The decline of the era of the winged hussars

Until the very end of the 17th century, the winged hussars remained the main striking force of the Polish-Lithuanian Commonwealth. However, their number gradually decreased, while the number of light cavalry grew steadily. The main reason for this was the strengthening of artillery and the emergence of increasingly numerous detachments of well-trained infantry.

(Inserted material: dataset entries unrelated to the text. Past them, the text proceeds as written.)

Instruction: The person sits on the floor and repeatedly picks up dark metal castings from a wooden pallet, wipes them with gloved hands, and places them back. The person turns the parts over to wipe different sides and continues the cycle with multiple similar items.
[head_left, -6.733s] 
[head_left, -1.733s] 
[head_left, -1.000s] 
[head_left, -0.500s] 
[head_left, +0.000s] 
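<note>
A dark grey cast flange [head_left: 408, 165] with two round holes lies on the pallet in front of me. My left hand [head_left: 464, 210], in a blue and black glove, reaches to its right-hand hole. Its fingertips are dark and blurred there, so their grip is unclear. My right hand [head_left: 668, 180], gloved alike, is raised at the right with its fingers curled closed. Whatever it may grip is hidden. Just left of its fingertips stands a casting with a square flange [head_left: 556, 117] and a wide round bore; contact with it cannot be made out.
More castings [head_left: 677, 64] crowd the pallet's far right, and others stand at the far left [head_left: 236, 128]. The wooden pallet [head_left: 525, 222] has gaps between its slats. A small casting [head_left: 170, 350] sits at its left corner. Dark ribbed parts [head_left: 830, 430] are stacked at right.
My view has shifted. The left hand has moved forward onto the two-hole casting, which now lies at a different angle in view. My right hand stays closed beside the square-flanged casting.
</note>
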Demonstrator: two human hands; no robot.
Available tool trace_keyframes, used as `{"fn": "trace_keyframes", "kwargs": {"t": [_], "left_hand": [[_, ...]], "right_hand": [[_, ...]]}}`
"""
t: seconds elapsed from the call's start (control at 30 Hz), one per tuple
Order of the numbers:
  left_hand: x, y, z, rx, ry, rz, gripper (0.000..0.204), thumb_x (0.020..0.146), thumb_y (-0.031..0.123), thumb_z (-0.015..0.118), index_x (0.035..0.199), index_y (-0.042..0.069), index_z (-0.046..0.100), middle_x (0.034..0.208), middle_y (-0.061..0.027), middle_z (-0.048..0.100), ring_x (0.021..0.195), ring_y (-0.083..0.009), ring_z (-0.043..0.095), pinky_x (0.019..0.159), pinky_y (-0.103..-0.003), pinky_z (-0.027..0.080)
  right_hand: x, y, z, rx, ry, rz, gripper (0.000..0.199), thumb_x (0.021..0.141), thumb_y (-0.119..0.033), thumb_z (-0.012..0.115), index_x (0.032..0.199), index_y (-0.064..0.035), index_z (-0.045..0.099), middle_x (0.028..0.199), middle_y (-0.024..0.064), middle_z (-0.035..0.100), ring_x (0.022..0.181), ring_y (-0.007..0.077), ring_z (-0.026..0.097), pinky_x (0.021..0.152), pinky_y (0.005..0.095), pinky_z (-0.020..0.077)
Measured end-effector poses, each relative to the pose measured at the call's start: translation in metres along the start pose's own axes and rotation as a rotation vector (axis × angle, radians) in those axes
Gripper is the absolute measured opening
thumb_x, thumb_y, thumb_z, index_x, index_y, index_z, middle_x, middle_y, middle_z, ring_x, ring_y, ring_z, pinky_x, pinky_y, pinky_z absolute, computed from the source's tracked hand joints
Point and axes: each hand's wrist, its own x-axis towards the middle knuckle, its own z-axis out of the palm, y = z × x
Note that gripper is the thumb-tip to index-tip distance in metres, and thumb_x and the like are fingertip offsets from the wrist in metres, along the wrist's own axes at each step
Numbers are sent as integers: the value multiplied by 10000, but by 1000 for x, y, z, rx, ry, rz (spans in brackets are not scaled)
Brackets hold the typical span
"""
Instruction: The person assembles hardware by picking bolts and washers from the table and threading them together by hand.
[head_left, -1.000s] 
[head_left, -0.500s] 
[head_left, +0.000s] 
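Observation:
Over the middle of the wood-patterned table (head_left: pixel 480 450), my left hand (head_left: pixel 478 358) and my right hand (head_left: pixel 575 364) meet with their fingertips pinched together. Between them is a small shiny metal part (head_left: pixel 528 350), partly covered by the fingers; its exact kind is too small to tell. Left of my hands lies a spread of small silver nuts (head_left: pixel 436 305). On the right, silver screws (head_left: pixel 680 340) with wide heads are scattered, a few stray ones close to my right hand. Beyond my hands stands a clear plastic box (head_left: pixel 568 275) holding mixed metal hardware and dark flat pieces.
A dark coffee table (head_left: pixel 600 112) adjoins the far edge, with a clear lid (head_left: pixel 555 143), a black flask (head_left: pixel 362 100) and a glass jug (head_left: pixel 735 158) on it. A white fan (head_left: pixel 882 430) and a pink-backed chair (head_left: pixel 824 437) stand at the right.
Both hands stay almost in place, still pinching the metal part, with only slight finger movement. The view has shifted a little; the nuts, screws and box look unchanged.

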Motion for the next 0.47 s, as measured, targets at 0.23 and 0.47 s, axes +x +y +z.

The effectiveness of a ramming attack with spears quickly fell, since coordinated volley fire from muskets made it possible to stop any cavalry - if not the riders themselves, then their horses were destroyed. The fact that the winged hussars dominated the battlefields of Eastern Europe for so long was explained only by the fact that their main enemy most often also became cavalry, but much weaker. In clashes with the Swedish infantry, the “comrades” had a much more difficult time.


Polish lancers. Partially inherited tactics from the winged hussars, but became a much more flexible and maneuverable type of cavalry

For example, during the Northern War, the recently invincible winged hussars achieved nothing; their attacks were invariably broken by the musket fire of the soldiers of Charles XII. However, the crisis arose much earlier - already the Cossacks of Bogdan Khmelnitsky quite often managed to defeat the “angels of death”, using hastily constructed fortifications and relying on accurate shooting.

It is not surprising that in the 18th century the winged hussars turned into a ceremonial army - very beautiful, but completely useless. In 1775, the Diet finally decided to disband all hussar banners, making them a part of history. From now on, the lancers became the main type of Polish cavalry.

Battle of the Yellow Waters

The ten thousandth Polish army moved towards the Sich. Potocki planned to strike directly at the center of the uprising and immediately defeat the rebels. Khmelnitsky brought his troops out to meet the Poles. He approached the place where the Yellow Waters river flows into the Dnieper and set up a fortified camp there, in which there were six thousand Cossacks and about three thousand Crimean Tatars. On May 3rd, a detachment of five thousand registered troops went over to the side of the rebels.

On the same day, Pototsky’s detachment walking across the steppe came across Khmelnitsky’s camp. The Poles also built fortifications, but they were surrounded by Cossacks and Tatars. The battle could not be avoided.

On May 5th the battle began. Polish troops entered the field and attacked the Cossack fortifications. The assault was unsuccessful, and the royal troops retreated.

The next day, the Cossacks attacked the Polish camp. Although the besieged managed to repulse the attack, the position of the Poles became hopeless. Potocki decided to give up.

Khmelnitsky promised the Poles not to attack, he only demanded that they surrender the guns. Pototsky agreed, but during his retreat he was attacked by the Crimean Tatars, who did not recognize the armistice agreements and considered the Poles to be legitimate prey. The royal troops, deprived of cannons, were defeated and destroyed.

The hussar detachments in this battle did not show outstanding fighting qualities.